The, however, book reminds us that there is “glory in the ordinary,” and that God knew what He was doing when He bestowed on us our perceived “disadvantages.” The chapter lists examples that come from the life of Ordinary Andrew whose simple evangelism shook the world, and how humble Gideon led God’s people to victory not out of their own strength, but by God’s power (Judges 7).
The main lesson is this: “God uses ordinary people to do extraordinary work” (Hughes, p. 136). Embracing our “ordinariness” is crucial to our humble service to Christ. We realize that our ministerial effectiveness is based not on our natural talents, but is based on God’s grace alone. For Andrew, “His ordinariness naturally made him aware of his human inadequacy, which, in turn, fostered his dependence upon God, making him extraordinarily useful to God and man” (Hughes, p. 136). And we can be useful too.
There isn’t anything special about us. We don’t stick out in the crowd, and we’re always in the background. And, yes, our weaknesses are evident. We are not smart enough, not quick enough, not focused enough, not disciplined enough, not beautiful enough, not rich enough, not thoughtful enough, and not friendly enough. And the list continues! Yet this is not a proposal to embrace a sinful complacency.
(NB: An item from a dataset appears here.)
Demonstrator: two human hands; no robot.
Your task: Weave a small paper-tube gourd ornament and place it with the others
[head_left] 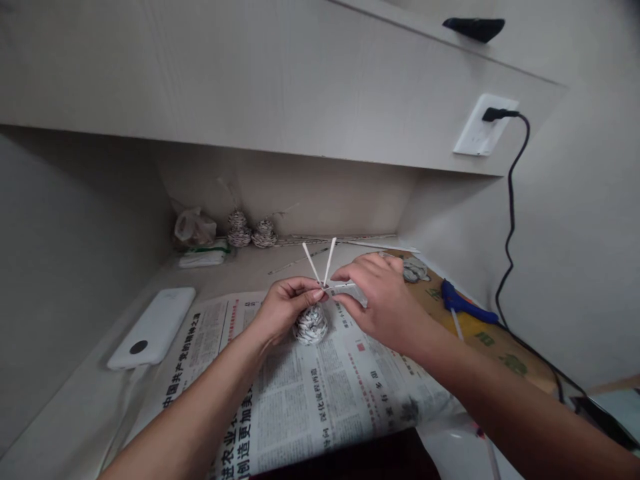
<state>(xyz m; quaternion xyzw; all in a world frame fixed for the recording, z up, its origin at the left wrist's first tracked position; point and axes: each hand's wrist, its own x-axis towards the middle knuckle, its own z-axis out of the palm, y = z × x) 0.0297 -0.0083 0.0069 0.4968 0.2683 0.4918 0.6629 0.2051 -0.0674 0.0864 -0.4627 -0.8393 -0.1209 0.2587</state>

Instead, it is a call to embrace God’s power and ability to meet our needs, to use our weakness, and to transform us for usefulness.
This mentality enhances our lives and Gospel ministry. Hughes says, “an awareness of one’s weakness, one’s ordinariness, can be an asset in the gospel ministry, for such an awareness may more easily depend upon the power of God.” (Hughes, p. 137). God’s power shines brighter in the lives of the weak who recognize they are weak.
Thankfully, this also leads to the noise of comparisons quickly fading in the full application of this ordinary truth. Hughes says, “It liberates us from the tyranny of comparison with others and opens our lives to receive the fullness of God’s power.” (Hughes, p. 141). Accepting our disadvantages leads to a freedom that will fill our hearts and liberate our consciences from unbiblical mindsets and idolatrous thoughts of self-exaltation.
Do you have an ordinary life? Remember, there is glory in the ordinary. Do you feel disadvantaged and weak? Remember, God’s glory and power is on full display when He uses the disadvantage to accomplish His purposes.